*WHAT IS BEING ASKED*. In the records, find each line where "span" occurs, and copy it.

** Opening MATERIAL FOR THIS EXERCISE block **

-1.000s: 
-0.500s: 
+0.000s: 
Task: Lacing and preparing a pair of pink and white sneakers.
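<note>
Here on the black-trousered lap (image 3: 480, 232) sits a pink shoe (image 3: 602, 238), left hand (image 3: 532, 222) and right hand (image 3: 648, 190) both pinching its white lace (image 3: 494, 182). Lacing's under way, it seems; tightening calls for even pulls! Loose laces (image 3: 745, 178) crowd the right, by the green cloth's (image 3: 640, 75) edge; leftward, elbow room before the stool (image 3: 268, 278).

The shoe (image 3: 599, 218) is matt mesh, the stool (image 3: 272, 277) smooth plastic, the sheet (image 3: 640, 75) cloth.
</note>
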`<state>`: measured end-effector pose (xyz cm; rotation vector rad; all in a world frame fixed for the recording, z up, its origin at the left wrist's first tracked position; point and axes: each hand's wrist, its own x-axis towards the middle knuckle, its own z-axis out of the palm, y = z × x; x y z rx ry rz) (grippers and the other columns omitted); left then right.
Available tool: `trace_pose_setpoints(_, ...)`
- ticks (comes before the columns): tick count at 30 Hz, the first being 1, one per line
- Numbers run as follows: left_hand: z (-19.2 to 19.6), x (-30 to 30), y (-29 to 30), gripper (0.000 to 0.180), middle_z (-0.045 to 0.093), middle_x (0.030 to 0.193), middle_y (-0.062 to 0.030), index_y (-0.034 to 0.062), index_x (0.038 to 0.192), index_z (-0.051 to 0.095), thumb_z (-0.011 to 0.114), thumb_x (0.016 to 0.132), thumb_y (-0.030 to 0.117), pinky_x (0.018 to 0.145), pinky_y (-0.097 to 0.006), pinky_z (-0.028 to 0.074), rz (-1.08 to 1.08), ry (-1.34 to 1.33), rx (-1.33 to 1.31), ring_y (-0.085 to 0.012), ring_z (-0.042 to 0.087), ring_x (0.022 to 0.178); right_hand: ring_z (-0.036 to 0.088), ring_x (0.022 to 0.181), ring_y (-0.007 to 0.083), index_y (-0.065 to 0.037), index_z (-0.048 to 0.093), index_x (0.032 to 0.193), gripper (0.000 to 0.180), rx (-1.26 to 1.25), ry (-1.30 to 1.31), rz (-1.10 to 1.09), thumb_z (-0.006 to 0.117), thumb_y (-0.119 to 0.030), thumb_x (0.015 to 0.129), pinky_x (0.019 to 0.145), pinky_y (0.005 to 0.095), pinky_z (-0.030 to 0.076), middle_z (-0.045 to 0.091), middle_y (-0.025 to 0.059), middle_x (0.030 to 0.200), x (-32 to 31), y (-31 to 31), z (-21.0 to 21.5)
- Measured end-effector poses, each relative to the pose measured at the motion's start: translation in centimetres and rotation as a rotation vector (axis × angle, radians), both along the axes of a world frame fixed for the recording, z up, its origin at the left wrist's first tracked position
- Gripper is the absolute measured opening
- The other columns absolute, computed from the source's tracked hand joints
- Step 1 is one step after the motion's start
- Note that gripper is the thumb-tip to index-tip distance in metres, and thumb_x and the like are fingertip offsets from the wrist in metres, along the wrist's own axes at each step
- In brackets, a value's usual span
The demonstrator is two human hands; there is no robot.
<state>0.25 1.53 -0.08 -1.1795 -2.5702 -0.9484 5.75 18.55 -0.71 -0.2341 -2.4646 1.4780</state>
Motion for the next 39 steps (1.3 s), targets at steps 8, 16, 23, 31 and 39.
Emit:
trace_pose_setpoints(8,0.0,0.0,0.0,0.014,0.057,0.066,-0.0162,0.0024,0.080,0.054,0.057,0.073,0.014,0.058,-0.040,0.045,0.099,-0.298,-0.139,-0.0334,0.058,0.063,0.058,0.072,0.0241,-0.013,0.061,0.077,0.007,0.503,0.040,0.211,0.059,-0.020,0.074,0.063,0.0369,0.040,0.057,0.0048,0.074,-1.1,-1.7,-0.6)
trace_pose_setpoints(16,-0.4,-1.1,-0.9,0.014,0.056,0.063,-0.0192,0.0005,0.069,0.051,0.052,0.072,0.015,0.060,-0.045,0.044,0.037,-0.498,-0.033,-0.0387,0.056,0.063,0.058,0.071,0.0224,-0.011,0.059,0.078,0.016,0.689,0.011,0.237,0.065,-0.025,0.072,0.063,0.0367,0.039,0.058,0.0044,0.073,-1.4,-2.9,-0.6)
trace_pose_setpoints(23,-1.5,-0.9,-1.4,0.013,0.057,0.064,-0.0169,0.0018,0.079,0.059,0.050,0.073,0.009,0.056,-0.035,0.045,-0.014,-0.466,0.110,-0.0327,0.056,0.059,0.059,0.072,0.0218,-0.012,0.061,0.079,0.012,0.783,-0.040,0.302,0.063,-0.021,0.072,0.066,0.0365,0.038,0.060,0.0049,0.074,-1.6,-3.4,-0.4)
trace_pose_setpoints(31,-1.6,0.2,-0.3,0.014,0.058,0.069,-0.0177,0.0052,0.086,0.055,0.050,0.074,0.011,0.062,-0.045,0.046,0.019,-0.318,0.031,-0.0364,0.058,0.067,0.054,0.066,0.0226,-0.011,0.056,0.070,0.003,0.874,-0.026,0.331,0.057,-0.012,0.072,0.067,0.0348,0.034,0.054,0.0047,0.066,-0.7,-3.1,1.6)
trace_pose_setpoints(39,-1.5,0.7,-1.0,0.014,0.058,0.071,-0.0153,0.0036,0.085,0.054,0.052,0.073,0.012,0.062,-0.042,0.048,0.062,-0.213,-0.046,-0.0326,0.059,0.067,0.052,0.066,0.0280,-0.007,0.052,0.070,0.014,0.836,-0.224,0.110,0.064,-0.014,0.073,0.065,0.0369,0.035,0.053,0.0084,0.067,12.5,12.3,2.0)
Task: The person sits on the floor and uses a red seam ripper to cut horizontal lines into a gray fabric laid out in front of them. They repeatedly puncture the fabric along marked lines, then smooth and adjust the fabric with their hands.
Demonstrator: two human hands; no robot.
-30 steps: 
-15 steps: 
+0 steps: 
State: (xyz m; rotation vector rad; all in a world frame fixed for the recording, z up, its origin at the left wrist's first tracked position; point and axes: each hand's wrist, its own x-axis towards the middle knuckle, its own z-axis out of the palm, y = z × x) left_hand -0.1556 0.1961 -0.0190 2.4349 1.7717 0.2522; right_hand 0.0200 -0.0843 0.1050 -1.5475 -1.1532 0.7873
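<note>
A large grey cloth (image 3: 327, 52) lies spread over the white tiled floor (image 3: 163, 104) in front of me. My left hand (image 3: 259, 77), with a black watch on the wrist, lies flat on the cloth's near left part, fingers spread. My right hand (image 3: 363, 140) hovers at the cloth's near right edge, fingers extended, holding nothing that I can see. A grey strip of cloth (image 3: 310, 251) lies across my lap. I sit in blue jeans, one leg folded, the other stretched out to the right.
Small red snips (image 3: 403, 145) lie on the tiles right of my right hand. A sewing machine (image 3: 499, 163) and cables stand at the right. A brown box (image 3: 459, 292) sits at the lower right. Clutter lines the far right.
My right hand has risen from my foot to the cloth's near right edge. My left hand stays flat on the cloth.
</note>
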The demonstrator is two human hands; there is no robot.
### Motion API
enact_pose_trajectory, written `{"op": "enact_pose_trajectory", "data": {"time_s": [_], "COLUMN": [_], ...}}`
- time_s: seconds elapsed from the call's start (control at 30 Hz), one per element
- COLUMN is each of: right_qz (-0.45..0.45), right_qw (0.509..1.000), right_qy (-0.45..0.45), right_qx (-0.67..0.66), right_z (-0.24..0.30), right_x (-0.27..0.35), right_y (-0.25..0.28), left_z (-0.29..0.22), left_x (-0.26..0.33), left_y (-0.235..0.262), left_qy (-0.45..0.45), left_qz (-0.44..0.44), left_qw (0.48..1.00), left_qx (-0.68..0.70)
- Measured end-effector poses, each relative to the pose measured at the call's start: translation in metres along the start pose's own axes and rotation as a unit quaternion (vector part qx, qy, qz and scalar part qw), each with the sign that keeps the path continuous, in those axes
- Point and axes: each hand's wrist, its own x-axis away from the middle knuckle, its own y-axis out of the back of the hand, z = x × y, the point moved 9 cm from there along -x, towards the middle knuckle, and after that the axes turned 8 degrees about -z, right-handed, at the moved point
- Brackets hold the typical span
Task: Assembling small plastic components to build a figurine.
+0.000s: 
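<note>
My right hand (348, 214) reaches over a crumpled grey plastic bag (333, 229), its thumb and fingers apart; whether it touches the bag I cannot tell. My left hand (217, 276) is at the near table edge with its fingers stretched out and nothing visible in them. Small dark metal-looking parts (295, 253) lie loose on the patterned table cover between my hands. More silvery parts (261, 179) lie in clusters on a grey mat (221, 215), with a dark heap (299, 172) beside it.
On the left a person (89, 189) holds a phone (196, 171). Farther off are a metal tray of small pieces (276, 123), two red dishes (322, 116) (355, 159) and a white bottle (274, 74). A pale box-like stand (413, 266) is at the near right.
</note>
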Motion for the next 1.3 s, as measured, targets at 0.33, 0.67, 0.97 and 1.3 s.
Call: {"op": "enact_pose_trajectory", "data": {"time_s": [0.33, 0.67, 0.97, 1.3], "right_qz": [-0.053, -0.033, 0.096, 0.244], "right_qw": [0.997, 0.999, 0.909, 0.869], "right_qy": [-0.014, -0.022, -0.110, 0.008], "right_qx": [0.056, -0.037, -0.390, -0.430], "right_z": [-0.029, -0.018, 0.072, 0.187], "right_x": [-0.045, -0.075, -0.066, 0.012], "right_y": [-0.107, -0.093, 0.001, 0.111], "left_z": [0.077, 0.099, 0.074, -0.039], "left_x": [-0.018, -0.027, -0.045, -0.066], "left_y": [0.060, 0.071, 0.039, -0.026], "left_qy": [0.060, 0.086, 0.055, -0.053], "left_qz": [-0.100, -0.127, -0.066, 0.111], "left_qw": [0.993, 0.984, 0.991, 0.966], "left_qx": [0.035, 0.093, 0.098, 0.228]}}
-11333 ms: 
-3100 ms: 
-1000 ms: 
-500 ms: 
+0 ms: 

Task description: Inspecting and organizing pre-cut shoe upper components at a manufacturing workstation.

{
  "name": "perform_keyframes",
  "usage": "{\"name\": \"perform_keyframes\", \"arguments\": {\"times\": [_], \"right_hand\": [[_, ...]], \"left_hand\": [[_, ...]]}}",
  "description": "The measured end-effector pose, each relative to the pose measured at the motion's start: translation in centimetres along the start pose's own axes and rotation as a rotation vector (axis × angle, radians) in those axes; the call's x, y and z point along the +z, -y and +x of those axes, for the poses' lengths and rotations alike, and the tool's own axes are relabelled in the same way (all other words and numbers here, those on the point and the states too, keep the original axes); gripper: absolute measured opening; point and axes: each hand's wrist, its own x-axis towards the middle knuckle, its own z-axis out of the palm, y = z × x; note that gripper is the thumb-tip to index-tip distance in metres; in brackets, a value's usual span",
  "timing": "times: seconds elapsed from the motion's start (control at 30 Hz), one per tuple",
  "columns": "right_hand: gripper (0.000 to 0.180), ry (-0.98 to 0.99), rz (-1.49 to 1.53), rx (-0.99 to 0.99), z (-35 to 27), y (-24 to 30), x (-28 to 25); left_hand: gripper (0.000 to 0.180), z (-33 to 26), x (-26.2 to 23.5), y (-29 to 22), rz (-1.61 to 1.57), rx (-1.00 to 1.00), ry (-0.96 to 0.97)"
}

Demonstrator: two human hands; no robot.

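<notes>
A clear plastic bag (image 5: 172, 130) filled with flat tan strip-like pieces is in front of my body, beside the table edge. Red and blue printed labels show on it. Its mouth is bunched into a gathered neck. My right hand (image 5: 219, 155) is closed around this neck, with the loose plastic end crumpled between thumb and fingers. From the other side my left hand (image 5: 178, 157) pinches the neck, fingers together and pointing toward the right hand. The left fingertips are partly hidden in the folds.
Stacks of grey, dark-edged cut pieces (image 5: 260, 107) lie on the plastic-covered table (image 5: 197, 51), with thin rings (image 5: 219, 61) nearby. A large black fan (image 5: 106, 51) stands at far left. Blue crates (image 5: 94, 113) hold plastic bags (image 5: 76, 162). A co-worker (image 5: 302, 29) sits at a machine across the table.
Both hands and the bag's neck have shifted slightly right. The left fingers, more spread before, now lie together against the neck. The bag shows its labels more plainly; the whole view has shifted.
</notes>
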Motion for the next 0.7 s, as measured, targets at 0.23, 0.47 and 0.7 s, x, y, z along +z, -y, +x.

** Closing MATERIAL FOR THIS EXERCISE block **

*RESULT FOR THIS EXERCISE*.
- In brackets, a value's usual span
- Brackets hold the typical span
  "description": "The measured end-effector pose, each relative to the pose measured at the motion's start: translation in centimetres along the start pose's own axes and rotation as a rotation vector (axis × angle, radians) in those axes; the call's x, y and z point along the +z, -y and +x of those axes, for the poses' lengths and rotations alike, and the tool's own axes are relabelled in the same way (all other words and numbers here, those on the point and the states too, keep the original axes); gripper: absolute measured opening; point and axes: each hand's wrist, its own x-axis towards the middle knuckle, its own z-axis out of the palm, y = z × x; note that gripper is the thumb-tip to index-tip distance in metres; in brackets, a value's usual span",

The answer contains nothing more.